## SUPPLIED INFORMATION:

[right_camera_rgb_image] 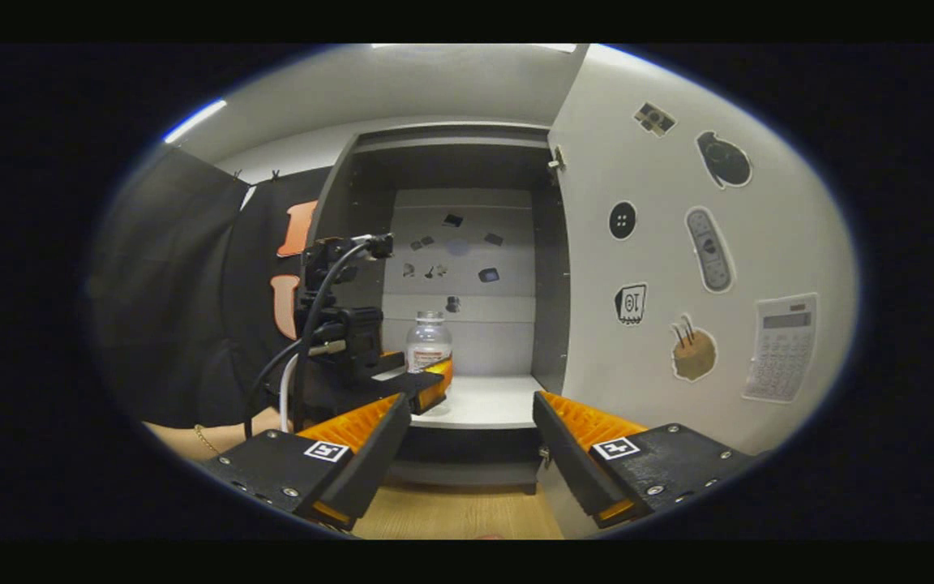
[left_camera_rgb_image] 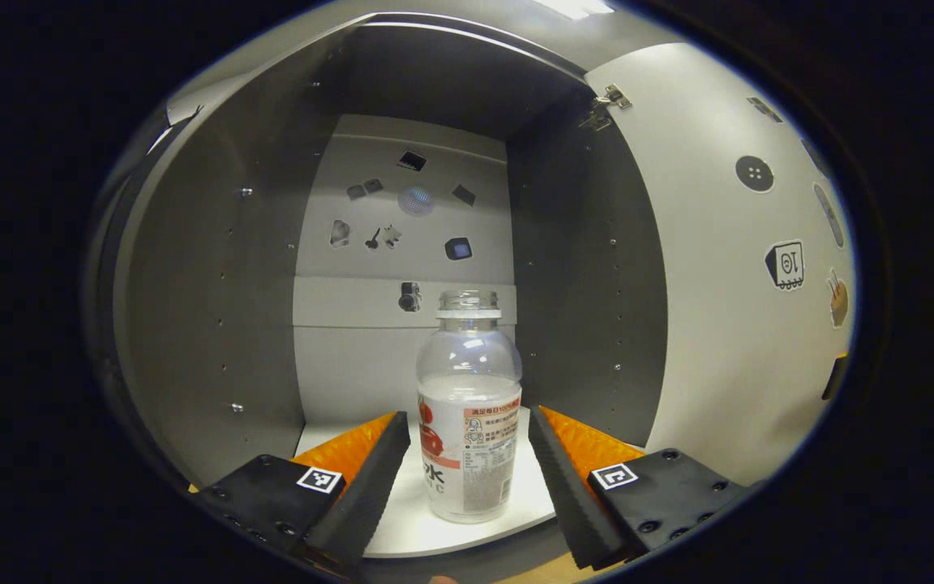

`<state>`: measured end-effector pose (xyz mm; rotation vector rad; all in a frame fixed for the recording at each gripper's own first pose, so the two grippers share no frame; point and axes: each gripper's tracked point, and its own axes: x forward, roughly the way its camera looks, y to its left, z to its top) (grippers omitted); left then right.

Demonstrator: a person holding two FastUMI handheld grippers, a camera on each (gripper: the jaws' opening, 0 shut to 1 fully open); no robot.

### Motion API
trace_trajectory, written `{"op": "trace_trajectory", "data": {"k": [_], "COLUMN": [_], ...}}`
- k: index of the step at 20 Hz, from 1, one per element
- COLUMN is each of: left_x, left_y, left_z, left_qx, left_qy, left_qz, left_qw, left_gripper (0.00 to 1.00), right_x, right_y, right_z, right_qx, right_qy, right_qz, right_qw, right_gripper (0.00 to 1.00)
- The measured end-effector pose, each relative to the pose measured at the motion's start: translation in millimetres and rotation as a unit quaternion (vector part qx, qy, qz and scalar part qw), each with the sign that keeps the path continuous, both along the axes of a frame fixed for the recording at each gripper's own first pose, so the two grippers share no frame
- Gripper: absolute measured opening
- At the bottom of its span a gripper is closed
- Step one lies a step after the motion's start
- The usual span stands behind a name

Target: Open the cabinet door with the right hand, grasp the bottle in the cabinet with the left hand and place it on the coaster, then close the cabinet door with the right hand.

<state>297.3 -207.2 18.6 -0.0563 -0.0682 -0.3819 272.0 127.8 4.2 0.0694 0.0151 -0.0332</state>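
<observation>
Open cabinet (left_camera_rgb_image: 207, 308) with door (left_camera_rgb_image: 726, 308) swung out to the right, stickers dotted over its inner face. On the white shelf (left_camera_rgb_image: 426, 519), an upright clear bottle (left_camera_rgb_image: 468, 405), no cap on, labelled lower half. Left claw (left_camera_rgb_image: 468, 442) spread wide, one finger either side of the bottle, neither touching. In the right gripper view, right claw (right_camera_rgb_image: 472, 422) spread wide and holding nothing, back from the cabinet above a wooden table (right_camera_rgb_image: 451, 511), the door beside it
</observation>
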Motion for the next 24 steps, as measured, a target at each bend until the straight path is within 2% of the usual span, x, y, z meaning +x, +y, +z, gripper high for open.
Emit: {"op": "trace_trajectory", "data": {"k": [2, 3, 4, 7, 8, 9, 11, 12, 15, 17, 18, 19, 21, 22, 24], "left_x": [9, 13, 18, 21, 21, 20, 22, 21, 18, 11, 6, 2, -14, -24, -44], "left_y": [-4, -5, -6, -12, -13, -12, -11, -11, -5, 2, 5, 7, 17, 22, 33], "left_z": [-1, 0, -1, -2, -2, -2, -1, -1, 1, 4, 7, 11, 16, 17, 19], "left_qx": [0.003, 0.004, 0.006, 0.007, 0.008, 0.008, 0.009, 0.01, 0.007, 0.006, 0.005, 0.006, 0.012, 0.015, 0.016], "left_qy": [0.002, 0.002, 0.002, 0.003, 0.003, 0.003, 0.002, 0.002, -0.001, -0.003, -0.007, -0.011, -0.018, -0.022, -0.026], "left_qz": [0.003, 0.001, 0.002, 0.003, 0.004, 0.006, 0.008, 0.008, 0.021, 0.026, 0.029, 0.033, 0.041, 0.047, 0.056], "left_qw": [1.0, 1.0, 1.0, 1.0, 1.0, 1.0, 1.0, 1.0, 1.0, 1.0, 1.0, 0.999, 0.999, 0.999, 0.998], "left_gripper": [0.96, 0.96, 0.96, 0.96, 0.89, 0.87, 0.84, 0.83, 0.83, 0.82, 0.82, 0.82, 0.82, 0.82, 0.82], "right_x": [4, 6, 8, 8, 10, 10, 11, 10, 9, 5, 2, 1, -3, -6, -13], "right_y": [-4, -5, -8, -14, -15, -15, -15, -15, -12, -7, -5, -4, 1, 5, 13], "right_z": [-2, -3, -4, -3, -3, -3, -4, -5, -7, -6, -6, -5, -7, -9, -13], "right_qx": [0.003, 0.003, 0.002, -0.01, -0.014, -0.016, -0.02, -0.021, -0.025, -0.027, -0.027, -0.029, -0.031, -0.031, -0.031], "right_qy": [0.002, 0.002, 0.003, 0.004, 0.003, 0.004, 0.006, 0.008, 0.01, 0.008, 0.007, 0.006, 0.01, 0.011, 0.013], "right_qz": [0.002, 0.003, 0.003, 0.0, 0.0, 0.001, 0.004, 0.006, 0.015, 0.021, 0.024, 0.027, 0.036, 0.042, 0.054], "right_qw": [1.0, 1.0, 1.0, 1.0, 1.0, 1.0, 1.0, 1.0, 1.0, 0.999, 0.999, 0.999, 0.999, 0.999, 0.998], "right_gripper": [0.94, 0.97, 0.94, 0.94, 0.94, 0.94, 0.94, 0.9, 0.94, 0.94, 0.97, 0.94, 0.97, 0.9, 0.93]}}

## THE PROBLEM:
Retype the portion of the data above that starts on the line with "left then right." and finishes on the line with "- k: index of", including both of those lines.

## SOLUTION TO THIS EXERCISE:
`<state>`: measured end-effector pose (xyz mm; rotation vector rad; all in a frame fixed for the recording at each gripper's own first pose, so the two grippers share no frame; point and axes: each gripper's tracked point, and its own axes: x forward, roughly the way its camera looks, y to its left, z to its top) (grippers omitted); left then right.

Demonstrator: a person holding two FastUMI handheld grippers, a camera on each (gripper: the jaws' opening, 0 shut to 1 fully open); no robot.

### Motion API
trace_trajectory, written `{"op": "trace_trajectory", "data": {"k": [_], "COLUMN": [_], ...}}`
- k: index of the step at 20 Hz, from 1, one per element

The answer to this exercise has been written out completely.